Des interludes de guitare classique surgissent dans plusieurs morceaux, se mêlant presque naturellement au metal extrême déroulé dans The Negationist. Ainsi, les cordes sèches mènent à un solo magistral dans le titre à la fois groovy et folk "Animals Burned", servent d'introduction dans la power ballad aux allures de chant de marin "Unseen Enemy", ou encore sur le single "The Golden Cage", en contraste saisissant avec le black / death à la rythmique phénoménale et au riff lancinant qui s'ensuit.
Ce morceau efficace donne la part belle aux instruments, de la belle partie acoustique au solo de basse et de batterie, les lamentations des guitares - encore elles ! - exprimant bien l'amertume et la désolation devant la destruction de la planète. Ce faisant, Æolian confirme un certain parti pris, celui de privilégier les guitares au chant pour fixer les mélodies accrocheuses, ce qui peut laisser sur leur faim les amateurs de refrains-hymnes.
Si cet album souffre de quelques moments d'essoufflement, les passages tirant sur le black dans certains morceaux se révélant moins percutants que les parties purement melodeath, souvent mémorables, il faut tout de même admettre que le quintette délivre ici un opus solide, subtil et bien construit.

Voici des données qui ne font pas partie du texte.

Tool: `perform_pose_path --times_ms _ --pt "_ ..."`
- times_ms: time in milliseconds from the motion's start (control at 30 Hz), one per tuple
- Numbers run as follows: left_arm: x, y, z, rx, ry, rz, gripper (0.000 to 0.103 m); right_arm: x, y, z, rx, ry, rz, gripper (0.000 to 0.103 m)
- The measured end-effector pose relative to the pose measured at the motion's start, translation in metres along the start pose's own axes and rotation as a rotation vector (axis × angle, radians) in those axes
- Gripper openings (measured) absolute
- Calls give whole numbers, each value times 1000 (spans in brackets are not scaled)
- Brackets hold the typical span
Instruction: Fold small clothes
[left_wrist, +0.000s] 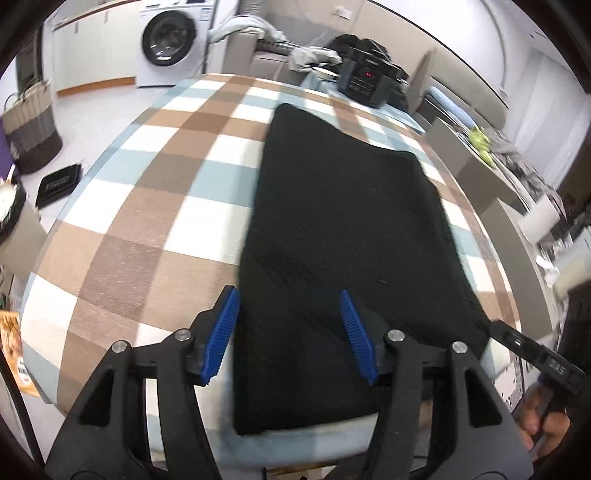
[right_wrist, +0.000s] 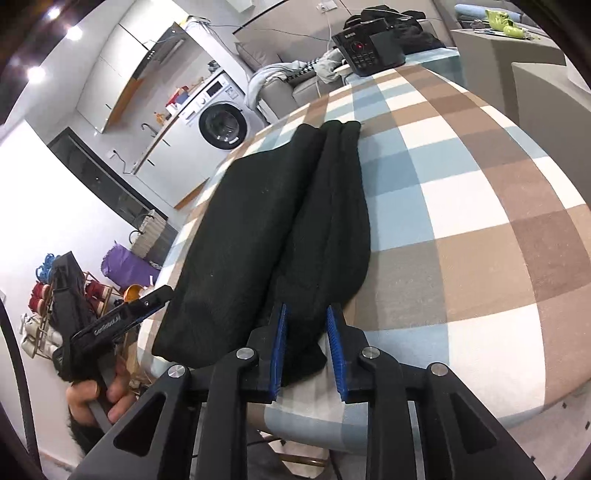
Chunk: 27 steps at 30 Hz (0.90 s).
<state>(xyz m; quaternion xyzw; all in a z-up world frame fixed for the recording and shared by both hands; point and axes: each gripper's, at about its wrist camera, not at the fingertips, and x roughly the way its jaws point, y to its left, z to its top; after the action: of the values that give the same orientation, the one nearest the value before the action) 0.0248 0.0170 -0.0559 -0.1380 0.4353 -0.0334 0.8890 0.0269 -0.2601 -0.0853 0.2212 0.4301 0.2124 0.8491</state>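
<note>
A black knitted garment (left_wrist: 343, 236) lies flat as a long folded rectangle on the checked tablecloth (left_wrist: 147, 206). My left gripper (left_wrist: 290, 295) is open, its blue pads wide apart above the garment's near end, holding nothing. In the right wrist view the same garment (right_wrist: 266, 221) shows stacked folds along its right side. My right gripper (right_wrist: 306, 309) is partly open, its blue pads on either side of the garment's near corner fold with gaps showing. The left gripper's body (right_wrist: 110, 325) and the hand holding it show at the lower left of the right wrist view.
A black appliance with a red light (left_wrist: 369, 79) stands at the table's far end, also in the right wrist view (right_wrist: 365, 48). A washing machine (left_wrist: 171, 38) and a sofa with clothes are behind. A woven basket (left_wrist: 31, 133) stands on the floor at left.
</note>
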Motion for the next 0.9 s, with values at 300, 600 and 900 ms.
perform_pose_path --times_ms 300,600,900 --pt "12 -108 -28 184 127 -186 54 4 -10 -7 36 29 76 18" --pt "32 -155 -47 288 172 -120 28 12 -19 -11 55 43 122 18" --pt "20 -153 -28 239 118 -198 2 30 -10 -12 -1 79 106 16"
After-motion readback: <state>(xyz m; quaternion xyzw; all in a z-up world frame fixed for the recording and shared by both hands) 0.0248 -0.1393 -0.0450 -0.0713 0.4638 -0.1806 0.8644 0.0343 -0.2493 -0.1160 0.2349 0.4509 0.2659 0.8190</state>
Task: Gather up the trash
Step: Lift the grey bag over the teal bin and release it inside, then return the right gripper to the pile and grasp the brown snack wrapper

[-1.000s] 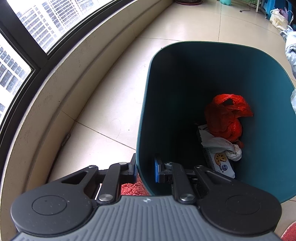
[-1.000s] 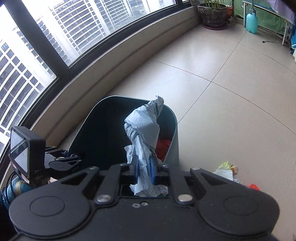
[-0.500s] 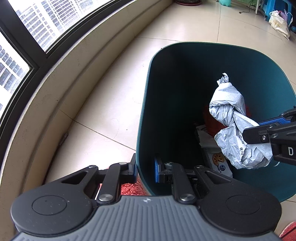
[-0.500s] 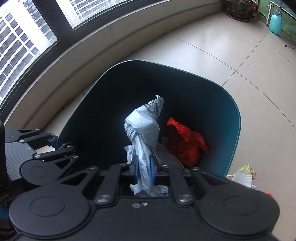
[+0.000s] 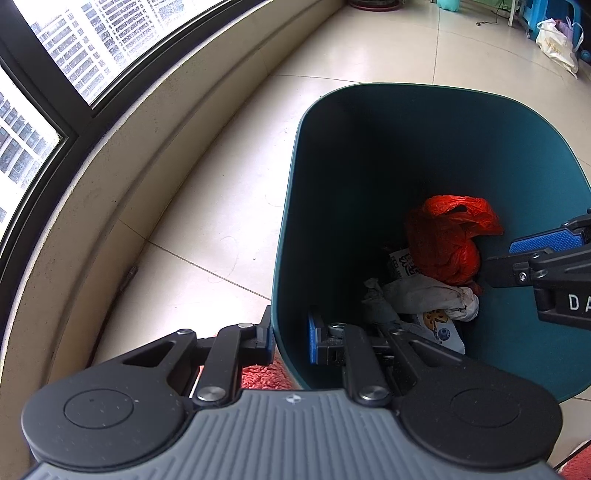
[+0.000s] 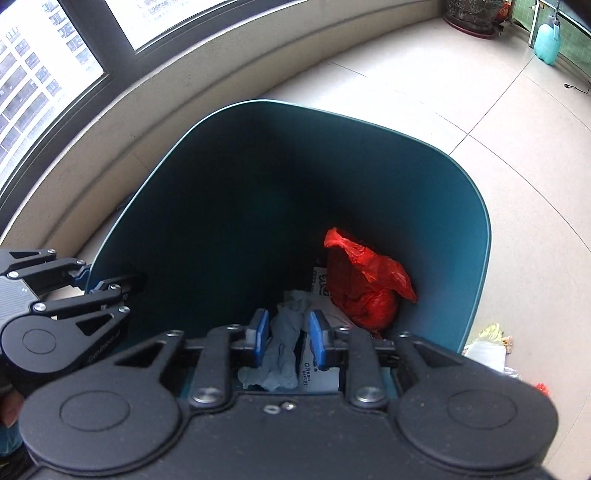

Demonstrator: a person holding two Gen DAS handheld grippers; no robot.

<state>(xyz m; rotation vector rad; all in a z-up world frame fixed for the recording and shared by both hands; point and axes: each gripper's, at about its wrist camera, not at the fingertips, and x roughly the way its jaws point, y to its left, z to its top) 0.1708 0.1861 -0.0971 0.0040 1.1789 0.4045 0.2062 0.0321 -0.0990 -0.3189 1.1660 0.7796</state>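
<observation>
My left gripper (image 5: 290, 339) is shut on the near rim of the teal trash bin (image 5: 406, 86), one pad outside the wall and one inside. My right gripper (image 6: 288, 332) hangs over the bin (image 6: 332, 110) with its jaws opening. The crumpled grey plastic bag (image 6: 284, 343) shows between them, sunk low in the bin, and the pads do not press it. In the left wrist view the right gripper (image 5: 517, 254) reaches in from the right, and the grey bag (image 5: 376, 306) lies among the trash. A red plastic bag (image 5: 450, 240) (image 6: 365, 288) and white paper packaging sit on the bin's bottom.
A curved low wall with windows runs along the left. Loose trash (image 6: 487, 343) lies on the tiled floor right of the bin. A red mat (image 5: 258, 373) lies under the bin's near side. A plant pot (image 6: 472, 14) and a teal bottle (image 6: 546, 44) stand far back.
My right gripper came down over the bin with the grey bag upright in its jaws. The jaws have since parted and the bag has dropped into the bin. The left gripper has not moved.
</observation>
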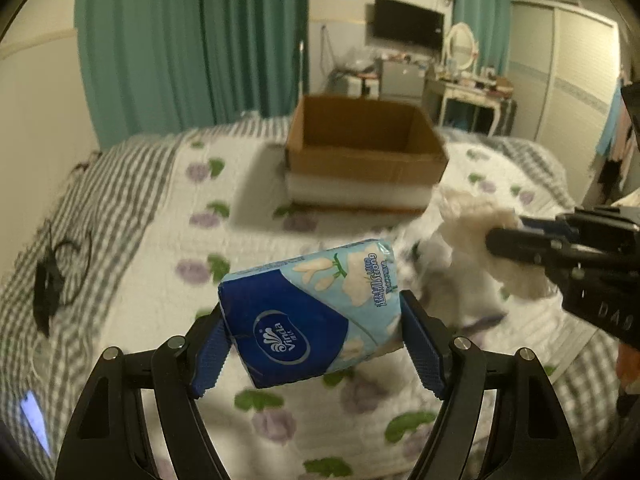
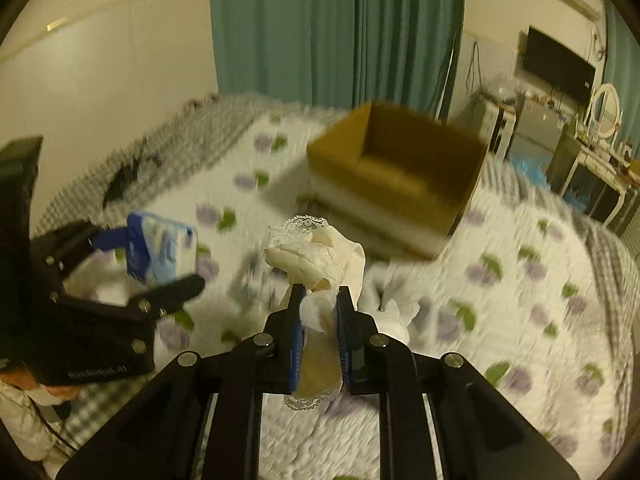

Les morceaux gagnent en complexité et en identité au fur et à mesure de l'avancée dans la tracklist, en témoigne l'excellent final de l'album (constitué des trois derniers titres), à la tonalité grandiloquente et où les guitares classiques viennent habiller le death metal, amenant beaucoup de subtilité dans la puissance. Les touches hispanisantes acoustiques sont incroyables dans le mélodique "Children of Mud" aux parties rythmées rappelant Insomnium ou les premiers albums d'In Flames, se mêlant même discrètement aux riffs électriques pour une outro qu'on aurait souhaitée plus longue.
The Negationist se conclut de la plus belle des manières, avec ces parties plus claires qui réussissent à surgir de la désolation ambiante. Un prélude au piano, des riffs lancinants, et toujours une navigation sur le fil entre des sons black glauques et un solo endiablé plutôt lumineux, voilà ce qui caractérise l'ultime morceau, "Reborn", le cri d'alarme des Espagnols s'achevant sur de belles notes de guitare classique, comme un retour aux sources et une lueur à laquelle s'accrocher, malgré tout...
The Negationist - Liste des titres :
01. Momentum
02. We Humans
03. Animals Burned
04. Unseen Enemy
05. Blackout
06. Golden Cage
07. Bleeding Garbage
08. The Flood
09. Children of Mud
10. Ghosts Anthem
11. Reborn
Line-up Æolian :
- Daniel Pérez – Chant
- Raúl Morán – Guitare
- Gabi Escalas – Guitare
- Leoben Conoy – Basse
- Alberto Barrientos – Batterie
The Negationist, second album d'Æolian, sort le 20 novembre 2020 via Black Lion Records.